* BRIEF
Given the records underneath, please repeat exactly the lines from the line with "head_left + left" through the line with "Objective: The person", passing over any picture.

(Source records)
------

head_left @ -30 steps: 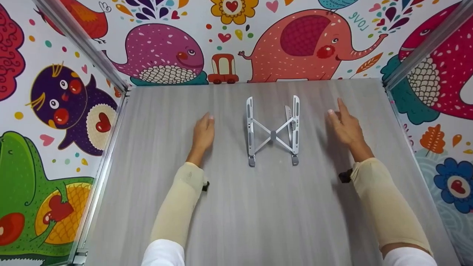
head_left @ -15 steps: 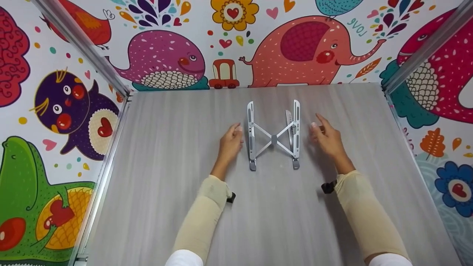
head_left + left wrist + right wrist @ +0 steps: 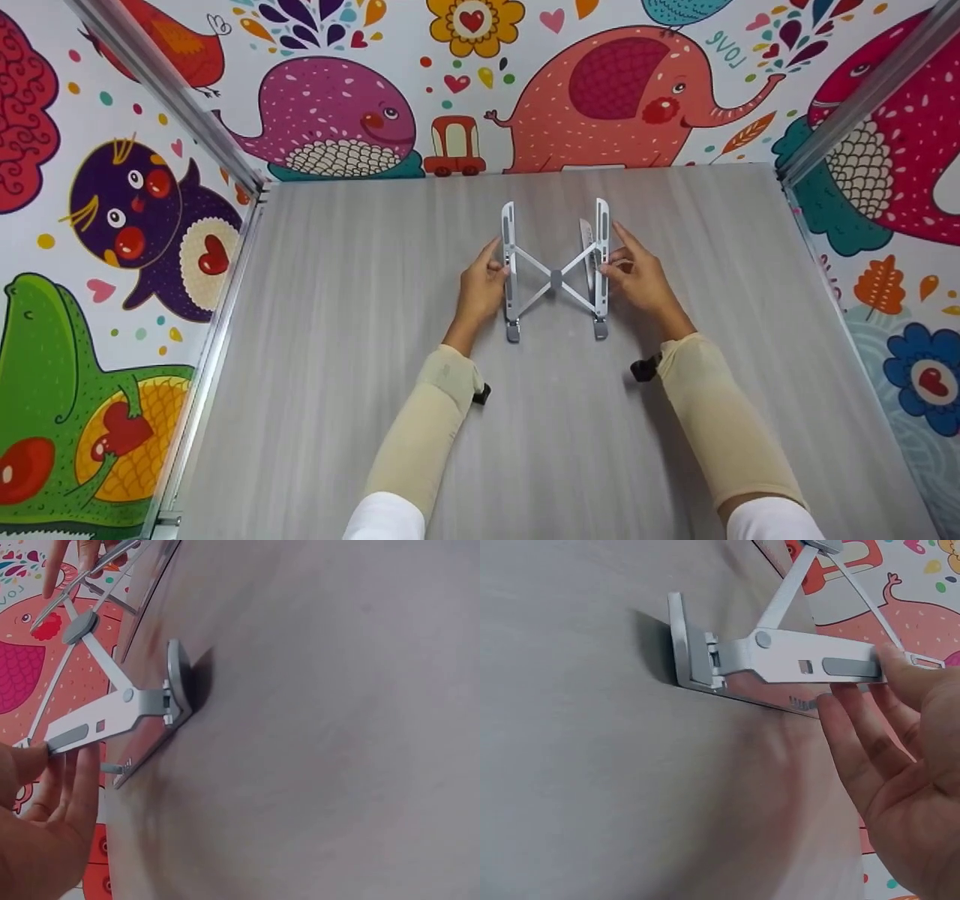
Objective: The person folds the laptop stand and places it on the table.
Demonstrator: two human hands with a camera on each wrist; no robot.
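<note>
A silver folding laptop stand point(image 3: 556, 280) stands unfolded on the grey wood-grain table, its two side arms joined by an X-shaped brace with a grey hub. On its left side arm, my left hand point(image 3: 481, 289) has the thumb on top and fingers beneath; the left wrist view shows this hand point(image 3: 52, 817) pinching the arm point(image 3: 97, 720) behind its hinged front foot. My right hand point(image 3: 641, 279) pinches the opposite side arm. Seen from the right wrist, that hand point(image 3: 907, 742) has its thumb over the arm's grey pad point(image 3: 850, 667) and its fingertips underneath.
Cartoon-printed walls point(image 3: 465, 90) rise behind and on both sides of the table point(image 3: 555, 435). Metal rails point(image 3: 217, 300) run along the side edges. Each wrist wears a beige sleeve point(image 3: 409, 427) with a small black camera point(image 3: 645, 369).
Both hands have come inward from either side to the laptop stand and now pinch its side arms. The stand itself stays in place.
</note>
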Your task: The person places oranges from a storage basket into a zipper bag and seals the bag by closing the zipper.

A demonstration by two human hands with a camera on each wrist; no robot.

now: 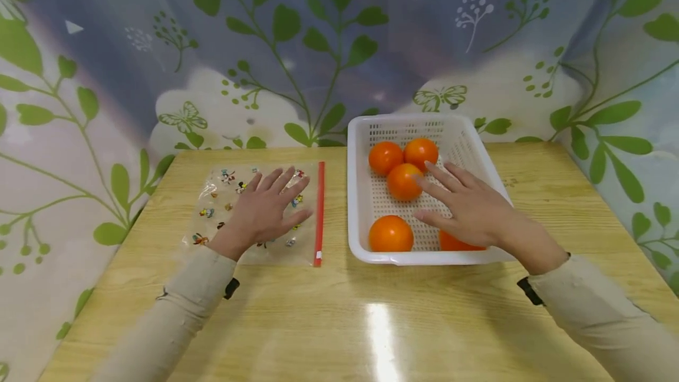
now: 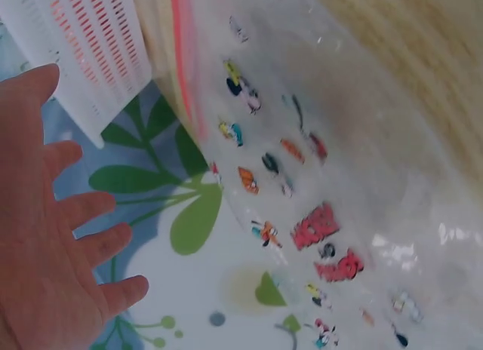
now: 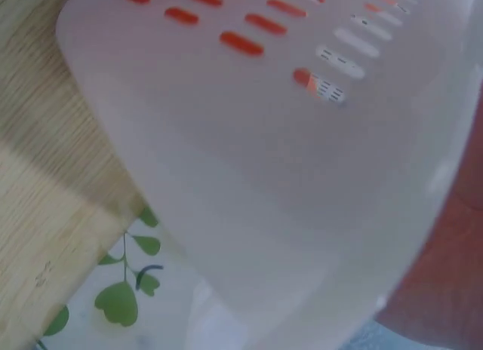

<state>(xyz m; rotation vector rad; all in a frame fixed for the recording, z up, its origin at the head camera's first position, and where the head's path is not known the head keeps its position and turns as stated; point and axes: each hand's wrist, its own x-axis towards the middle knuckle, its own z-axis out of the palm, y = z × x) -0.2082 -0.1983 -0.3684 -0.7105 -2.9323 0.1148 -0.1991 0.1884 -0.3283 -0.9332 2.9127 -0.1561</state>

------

* ANSWER TO THIS EXERCISE
head_left + left wrist + right wrist @ +0 steps: 
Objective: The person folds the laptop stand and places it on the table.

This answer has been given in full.